Namun alangkah sangat disayangkan, konferensi itu tidak pernah berlangsung karena terjadinya pemberontakan G 30 S PKI menjadikan konsentrasi bangsa ini terpecah. Kestabilan politik yang tidak menentu dan secara berangsur perpindahan kekuas aan dari Soekarno ke Soeharto yang penuh dengan misteri, menjadikan proyek itu sengsara. Tanpa ruh, dan tanpa spirit. Akhirnya Soeharto sebagai pimpinan tertinggi saat itu memutuskan bahwa pembangunan akan tetap terus dilanjutkan, tetapi peruntukannya diubah menjadi Gedung MPR/DPR RI. Sampai saat ini kita bisa melihat gedung itu masih berdiri sebagai saksi sejarah sebuah ambisi besar bangsa kita.
GANEFO
Setelah era perjuangan fisik untuk pembebasan nasional, Soekarno pada tahun 1957, disebut juga tahun penentuan, telah menandaskan bahwa nation building memerlukan revolusi mental. Segera setelah itu, Bung Karno telah berkeyakinan bahwa, selain olahraga sebagai alat pembentuk jasmani, olahraga adalah alat pembangun mental dan rohani yang efektif. Dan, karenanya, olahraga dapat dijadikan salah satu alat untuk membangun bangsa dan karakternya (nation and character building). Bung Karno juga berusaha menjadikan ajang kejuaraan olahraga untuk menunjukkan nama bangsa Indonesia di dunia internasional. “Buat apa toh sebetulnya kita ikut-ikutan Asian Games? Kita harus mengangkat kita punya nama. Nama kita yang tiga setengah abad tenggelam dalam kegelapan,” demikian dikatakan Bung Karno.
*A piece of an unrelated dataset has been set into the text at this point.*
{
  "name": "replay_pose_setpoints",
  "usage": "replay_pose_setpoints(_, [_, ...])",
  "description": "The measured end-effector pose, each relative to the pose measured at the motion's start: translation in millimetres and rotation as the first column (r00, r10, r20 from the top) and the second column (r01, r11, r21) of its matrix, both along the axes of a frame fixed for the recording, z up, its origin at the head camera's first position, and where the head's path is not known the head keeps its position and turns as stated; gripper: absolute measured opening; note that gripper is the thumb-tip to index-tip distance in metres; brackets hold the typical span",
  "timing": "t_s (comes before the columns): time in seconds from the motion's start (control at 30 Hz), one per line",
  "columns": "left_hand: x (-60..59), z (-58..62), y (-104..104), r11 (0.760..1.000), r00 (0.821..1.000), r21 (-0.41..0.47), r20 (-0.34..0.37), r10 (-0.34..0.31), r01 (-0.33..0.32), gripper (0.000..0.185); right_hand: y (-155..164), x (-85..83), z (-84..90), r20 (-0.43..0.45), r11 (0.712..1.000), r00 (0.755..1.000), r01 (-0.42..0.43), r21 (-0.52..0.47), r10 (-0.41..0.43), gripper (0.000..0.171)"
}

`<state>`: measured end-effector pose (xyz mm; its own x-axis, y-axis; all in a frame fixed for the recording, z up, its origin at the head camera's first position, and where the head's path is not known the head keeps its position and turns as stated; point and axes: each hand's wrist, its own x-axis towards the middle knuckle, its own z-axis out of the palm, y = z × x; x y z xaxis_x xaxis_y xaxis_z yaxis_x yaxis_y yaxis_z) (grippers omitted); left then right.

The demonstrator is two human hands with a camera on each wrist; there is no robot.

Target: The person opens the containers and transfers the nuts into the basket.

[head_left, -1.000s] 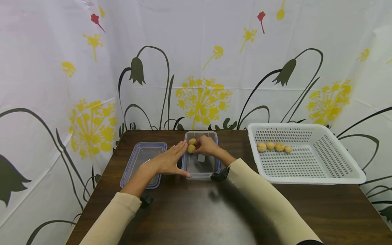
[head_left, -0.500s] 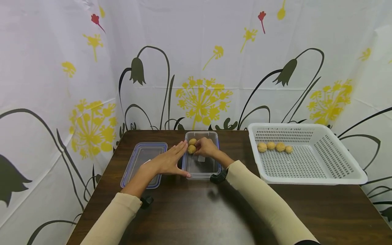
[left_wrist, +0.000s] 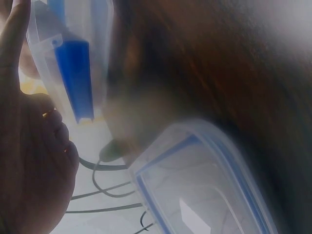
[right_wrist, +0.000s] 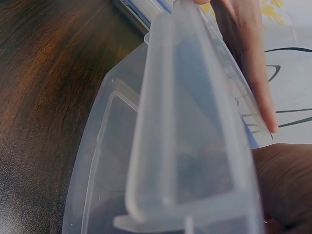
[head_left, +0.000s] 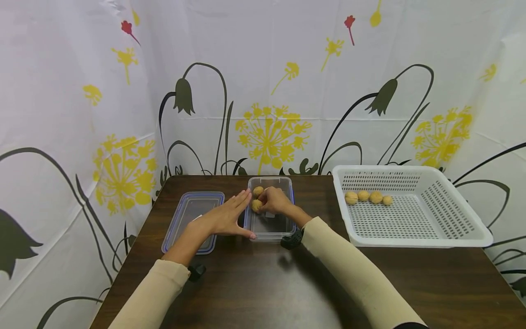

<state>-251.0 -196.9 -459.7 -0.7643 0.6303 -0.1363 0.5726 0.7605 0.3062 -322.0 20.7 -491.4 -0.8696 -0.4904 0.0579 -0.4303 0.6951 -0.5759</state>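
Observation:
In the head view a clear plastic food container [head_left: 273, 235] with blue edging holds a walnut [head_left: 258, 191] near its far left corner. Another walnut [head_left: 256, 206] lies just nearer, at the fingertips of my right hand [head_left: 274, 200], which reaches down inside the container and pinches it. My left hand [head_left: 225, 216] is spread with straight fingers along the container's left rim, its thumb at the near left corner. The wrist views show the container's wall [right_wrist: 180, 122] and part of the left palm [left_wrist: 34, 165]; the walnuts are hidden there.
Left of the container, partly under my left forearm, lies a clear lid [head_left: 193, 210] with a blue seal. A white perforated basket [head_left: 415, 242] stands on the right, with several walnuts [head_left: 363, 196] along its left side. The dark wooden table [head_left: 255, 283] meets a flowered curtain behind.
My right hand has shifted slightly toward me inside the container, and the nearer walnut has moved the same way, apart from the far one. The left hand stays in place.

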Motion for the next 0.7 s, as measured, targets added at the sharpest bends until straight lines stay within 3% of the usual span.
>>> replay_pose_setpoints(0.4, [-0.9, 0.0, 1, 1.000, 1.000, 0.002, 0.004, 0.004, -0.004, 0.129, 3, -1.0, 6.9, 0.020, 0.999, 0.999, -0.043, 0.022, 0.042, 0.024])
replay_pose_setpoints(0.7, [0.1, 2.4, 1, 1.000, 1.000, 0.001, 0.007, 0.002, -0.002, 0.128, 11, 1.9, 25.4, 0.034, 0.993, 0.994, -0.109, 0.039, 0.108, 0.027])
Ganefo, yang memiliki semboyan Maju Terus! Pantang Mundur, berlangsung 10 sampai 22 Nopember 1963. Diikuti 2.200 atlit dari 48 negara Asia, Afrika, Amerika Latin, dan Eropa (Timur). Karena besarnya jumlah kepesertaan dan cabang olahraga yang dipertandingkan, maka “Ganefo” pantas disebut Olympiade tandingan.
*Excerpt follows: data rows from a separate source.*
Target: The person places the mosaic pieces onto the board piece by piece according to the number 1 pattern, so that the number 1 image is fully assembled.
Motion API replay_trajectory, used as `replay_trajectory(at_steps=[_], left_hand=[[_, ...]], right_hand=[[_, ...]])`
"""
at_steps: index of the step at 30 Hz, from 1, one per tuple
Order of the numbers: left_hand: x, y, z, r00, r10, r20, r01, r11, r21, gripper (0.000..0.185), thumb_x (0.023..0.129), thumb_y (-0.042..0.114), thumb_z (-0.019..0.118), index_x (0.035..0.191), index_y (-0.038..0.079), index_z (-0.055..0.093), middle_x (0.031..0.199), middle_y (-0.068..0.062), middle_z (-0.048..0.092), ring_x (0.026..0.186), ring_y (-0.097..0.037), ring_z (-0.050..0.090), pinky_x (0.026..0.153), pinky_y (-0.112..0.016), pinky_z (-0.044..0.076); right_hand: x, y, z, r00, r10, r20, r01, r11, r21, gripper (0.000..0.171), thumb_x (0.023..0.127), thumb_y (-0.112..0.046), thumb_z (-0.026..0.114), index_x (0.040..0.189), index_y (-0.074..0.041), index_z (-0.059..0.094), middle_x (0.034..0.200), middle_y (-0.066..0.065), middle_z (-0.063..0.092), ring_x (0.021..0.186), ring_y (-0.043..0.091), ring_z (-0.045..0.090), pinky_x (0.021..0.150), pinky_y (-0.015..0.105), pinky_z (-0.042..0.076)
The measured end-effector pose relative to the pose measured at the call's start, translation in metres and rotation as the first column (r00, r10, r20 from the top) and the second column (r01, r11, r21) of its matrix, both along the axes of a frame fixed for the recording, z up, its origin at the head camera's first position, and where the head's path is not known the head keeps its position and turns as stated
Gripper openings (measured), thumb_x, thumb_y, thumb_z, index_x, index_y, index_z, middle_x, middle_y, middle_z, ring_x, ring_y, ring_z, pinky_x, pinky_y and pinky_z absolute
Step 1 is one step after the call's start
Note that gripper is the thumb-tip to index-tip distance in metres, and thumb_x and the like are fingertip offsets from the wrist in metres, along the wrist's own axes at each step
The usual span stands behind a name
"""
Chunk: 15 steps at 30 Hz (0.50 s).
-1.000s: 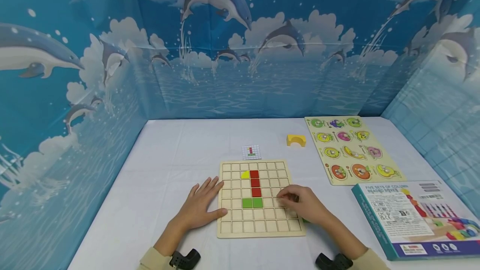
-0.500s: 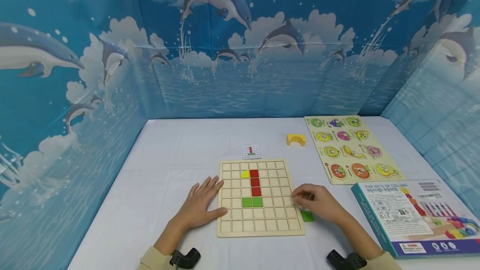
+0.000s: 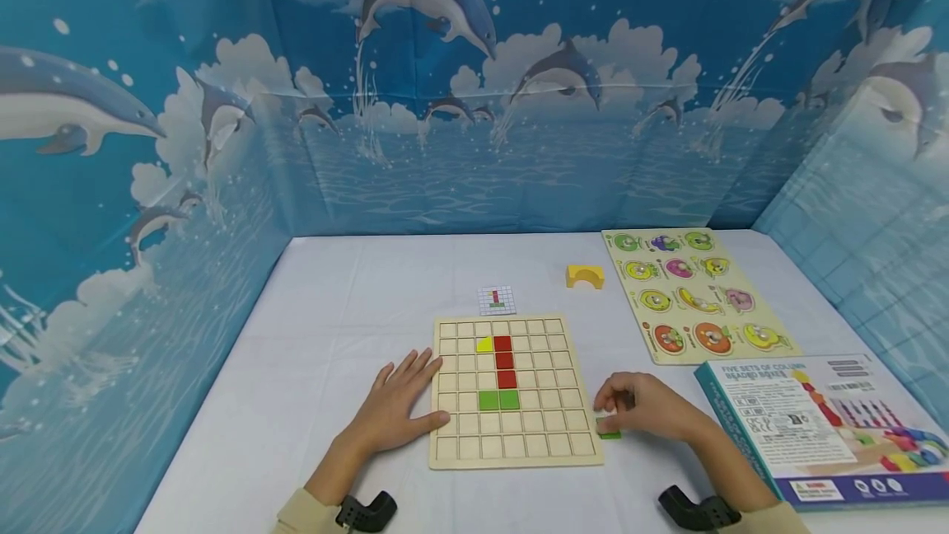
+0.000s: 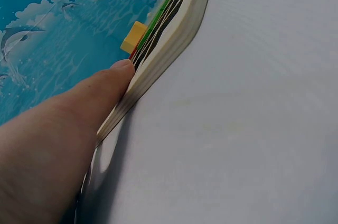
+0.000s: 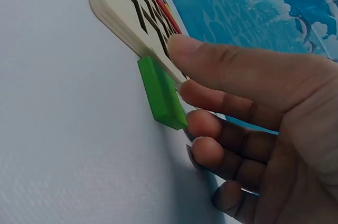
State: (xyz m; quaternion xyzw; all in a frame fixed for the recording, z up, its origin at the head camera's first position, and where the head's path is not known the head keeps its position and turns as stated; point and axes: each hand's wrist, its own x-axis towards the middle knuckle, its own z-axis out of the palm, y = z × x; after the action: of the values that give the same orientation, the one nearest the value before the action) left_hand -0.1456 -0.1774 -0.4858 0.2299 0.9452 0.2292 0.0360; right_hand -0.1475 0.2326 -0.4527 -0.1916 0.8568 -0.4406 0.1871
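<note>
The pale wooden grid board (image 3: 549, 445) lies flat on the white table. My left hand (image 3: 400, 398) rests at its left side with fingers spread; in the left wrist view the thumb (image 4: 113, 78) touches the board's edge. On the grid are a column of red squares (image 3: 506, 361), a small yellow piece (image 3: 485, 345) and a green pair of squares (image 3: 488, 401). My right hand (image 3: 648, 409), fingers loosely bent, is at the board's right edge, over a green block (image 5: 161, 94) lying beside the board. Thumb and fingers stand apart around the block's far end, not closed on it.
A small pattern card (image 3: 497, 301) lies just beyond the board. Further back stands a yellow arch block (image 3: 585, 277). A fruit puzzle board (image 3: 693, 303) and a toy box (image 3: 823, 427) occupy the right side. A dolphin-print cloth (image 3: 474, 163) hangs behind the table.
My right hand has moved right, off the grid and past its right edge, and lowered over the green block, covering part of it. The left hand has stayed in place.
</note>
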Motion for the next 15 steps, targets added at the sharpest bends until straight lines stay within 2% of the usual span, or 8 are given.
replay_trajectory(at_steps=[9,15], left_hand=[[-0.0002,-0.0002,-0.0006,1.000,0.003,0.004,-0.003,1.000,-0.003,0.085,0.088,0.065,0.055,0.155,0.018,0.031,0.160,-0.003,0.023,0.148,-0.024,0.015,0.114,-0.054,0.010],[0.0001,0.0000,0.0005,1.000,0.004,0.009,-0.004,1.000,-0.003,0.085,0.088,0.065,0.054,0.155,0.018,0.030,0.161,-0.003,0.022,0.148,-0.024,0.015,0.114,-0.054,0.010]], right_hand=[[0.0018,0.0033,0.0020,0.995,0.091,-0.028,-0.091,0.996,0.000,0.030,0.070,-0.020,0.087,0.091,-0.010,0.068,0.083,0.004,0.056,0.073,0.016,0.049,0.062,0.027,0.040],[0.0025,-0.0004,0.0031,0.997,0.074,-0.022,-0.074,0.997,0.030,0.030,0.069,-0.017,0.088,0.089,-0.010,0.066,0.083,0.002,0.057,0.074,0.015,0.049,0.063,0.026,0.041]])
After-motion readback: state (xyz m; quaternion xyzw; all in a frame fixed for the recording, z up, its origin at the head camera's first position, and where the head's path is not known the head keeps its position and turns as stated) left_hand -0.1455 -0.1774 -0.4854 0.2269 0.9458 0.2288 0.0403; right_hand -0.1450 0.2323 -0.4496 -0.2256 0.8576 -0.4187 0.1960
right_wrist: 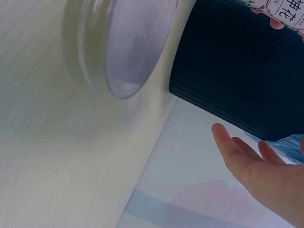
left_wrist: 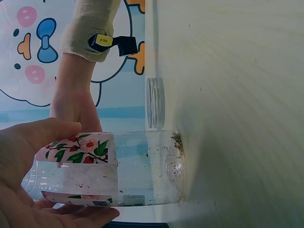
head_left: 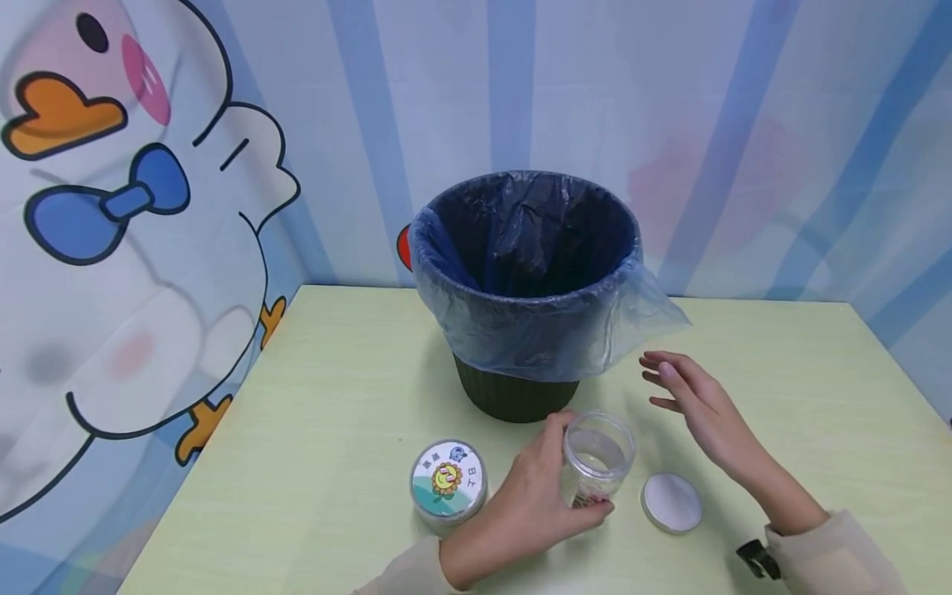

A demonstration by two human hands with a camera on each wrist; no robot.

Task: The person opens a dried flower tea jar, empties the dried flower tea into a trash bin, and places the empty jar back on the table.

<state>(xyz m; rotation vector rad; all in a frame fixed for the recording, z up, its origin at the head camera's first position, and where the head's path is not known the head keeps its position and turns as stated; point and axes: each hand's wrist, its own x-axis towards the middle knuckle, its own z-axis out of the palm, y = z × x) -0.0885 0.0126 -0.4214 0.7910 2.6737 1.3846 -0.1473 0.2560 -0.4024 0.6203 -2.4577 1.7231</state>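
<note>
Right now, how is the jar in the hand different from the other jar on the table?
The open jar has no lid; its loose lid lies beside it on the table. The closed jar wears a lid with a sunflower picture. The left hand holds the open jar; nothing touches the closed jar. The open jar looks nearly empty, while the closed jar's inside is hidden. Both stand upright before the bin.

I see the left hand (head_left: 531, 496) reaching in from the lower edge, forearm in a pale sleeve, its fingers and thumb curled round a clear jar (head_left: 597, 463) — thumb on the near side, fingertips over the far side. The right hand (head_left: 695, 409) hovers flat and relaxed (palm down, fingers straight and slightly spread), gripping nothing — its wrist carries a cream cuff.
</note>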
Namun, berbeda dengan Olimpiade internasional yang didasarkan pada kompetisi murni untuk mencari juara, ganefo justru dibasiskan pada olahraga untuk memperkuat persaudaraan dan solidaritas. Sebelum Ganefo dibuka, Bung Karno mengundang kontingen Indonesia ke istana Negara, dimana ia menegaskan bahwa, tugas atlet Indonesia bukan hanya menunjukkan kemampuan mereka di bidang olahraga, tetapi juga membina persahabatan dengan atlet/peserta dari Negara lain.
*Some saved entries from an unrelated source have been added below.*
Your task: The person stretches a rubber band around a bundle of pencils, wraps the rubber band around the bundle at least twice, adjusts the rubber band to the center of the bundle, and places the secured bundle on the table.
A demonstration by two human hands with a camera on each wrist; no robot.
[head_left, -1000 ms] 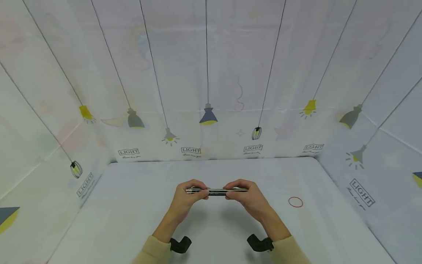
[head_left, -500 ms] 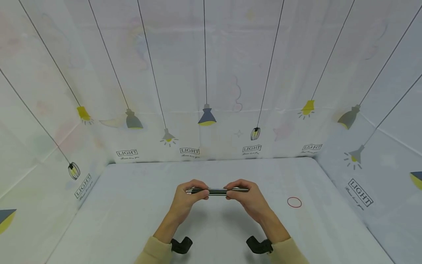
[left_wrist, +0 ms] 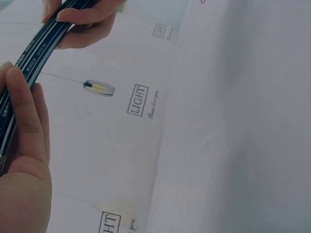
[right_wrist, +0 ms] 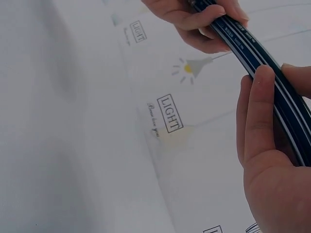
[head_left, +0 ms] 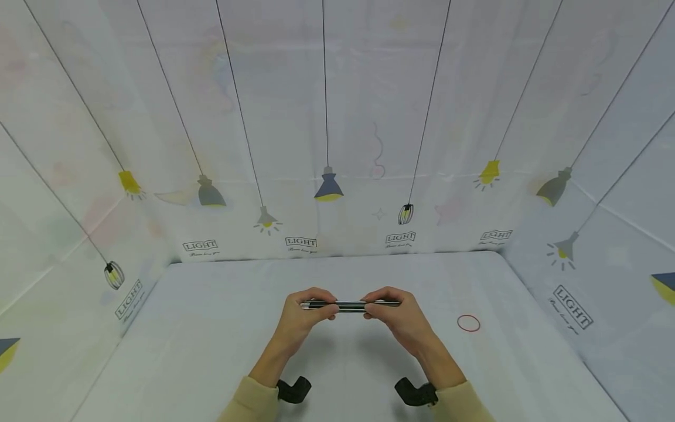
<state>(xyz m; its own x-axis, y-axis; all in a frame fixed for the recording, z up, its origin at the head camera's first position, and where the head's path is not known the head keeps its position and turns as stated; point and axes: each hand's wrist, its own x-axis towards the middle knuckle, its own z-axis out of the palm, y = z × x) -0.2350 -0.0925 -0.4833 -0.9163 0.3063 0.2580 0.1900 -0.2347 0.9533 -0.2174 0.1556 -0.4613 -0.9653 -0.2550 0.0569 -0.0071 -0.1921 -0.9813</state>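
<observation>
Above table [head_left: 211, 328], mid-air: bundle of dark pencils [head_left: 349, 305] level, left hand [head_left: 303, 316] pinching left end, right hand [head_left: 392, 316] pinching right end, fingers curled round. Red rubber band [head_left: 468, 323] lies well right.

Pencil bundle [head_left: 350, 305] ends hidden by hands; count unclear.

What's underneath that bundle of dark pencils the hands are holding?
Under the pencil bundle lies only the bare white table. Left hand and right hand cover its ends.
</observation>
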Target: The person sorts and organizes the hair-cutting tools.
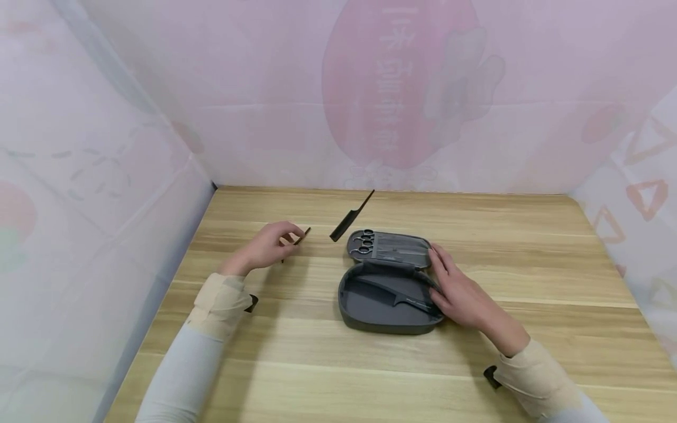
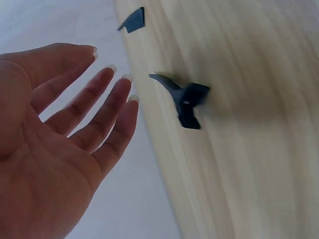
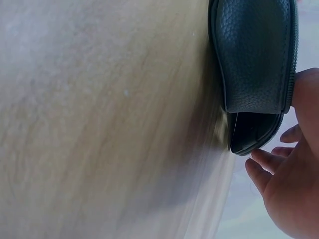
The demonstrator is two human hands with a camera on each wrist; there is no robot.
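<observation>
**Open grey case under the right hand, small clip by the left**

While the grey zip case [image 1: 388,294] lies open on the wooden surface [image 1: 529,264], a black comb [image 1: 402,299] sits in its near half and scissors [image 1: 364,242] are strapped into its far half. Resting on the case's right edge, the right hand [image 1: 460,291] has relaxed fingers gripping nothing. Left of the case, the left hand [image 1: 267,245] hangs loosely spread and empty beside a small dark clip [image 2: 185,99]. A tail comb [image 1: 351,216] lies beyond.
</observation>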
Sayang sekali, Genefo kedua, yang dijadwalkan di Mesir pada tahun 1967, mengalami kegagalan karena persoalan politik, dan di Indonesia telah terjadi perubahan politik. Dengan demikian, ketika anda membuka lembaran sejarah dunia mengenai olahraga, maka keberhasilan Indonesia melaksanakan Ganefo pada tahun 1963 merupakan prestasi besar dan mengagungkan, dan sulit rasanya terulang kembali saat ini.